What is being asked: Write out each line of the material exactly as given, and drop the images.

-=-=-=-=-

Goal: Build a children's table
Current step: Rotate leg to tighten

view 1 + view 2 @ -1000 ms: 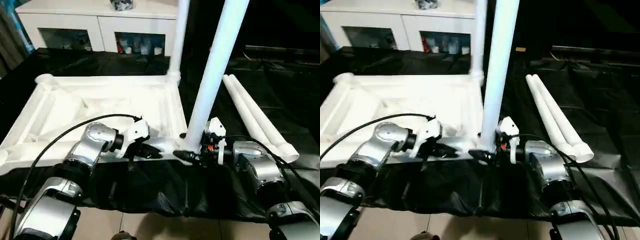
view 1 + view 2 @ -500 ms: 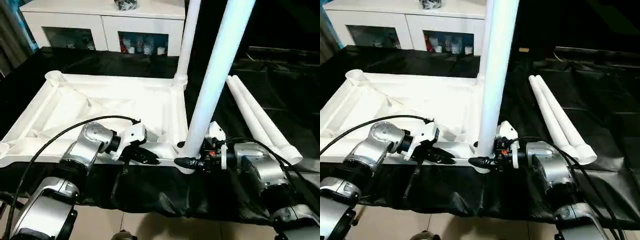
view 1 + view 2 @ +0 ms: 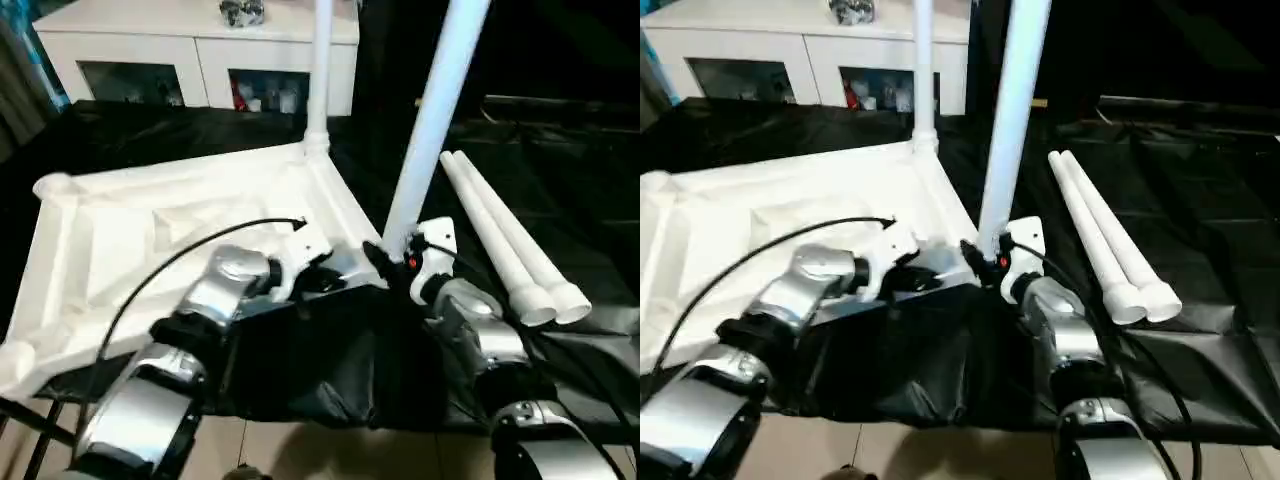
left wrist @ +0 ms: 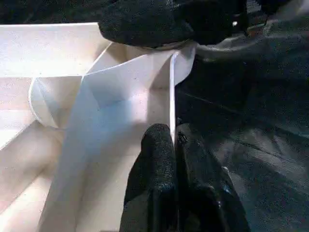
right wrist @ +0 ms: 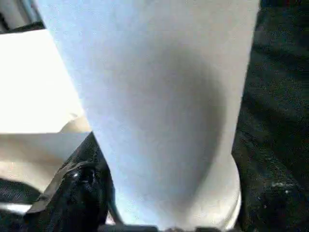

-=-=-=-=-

Answer to the exercise:
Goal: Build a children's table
Current step: Rotate leg to tighten

view 1 + view 2 @ -1000 ms: 
view 1 + view 2 @ -500 ms: 
view 1 + view 2 @ +0 ms: 
left wrist @ +0 ms: 
right wrist @ +0 ms: 

Exercise complete, with nothing further to add.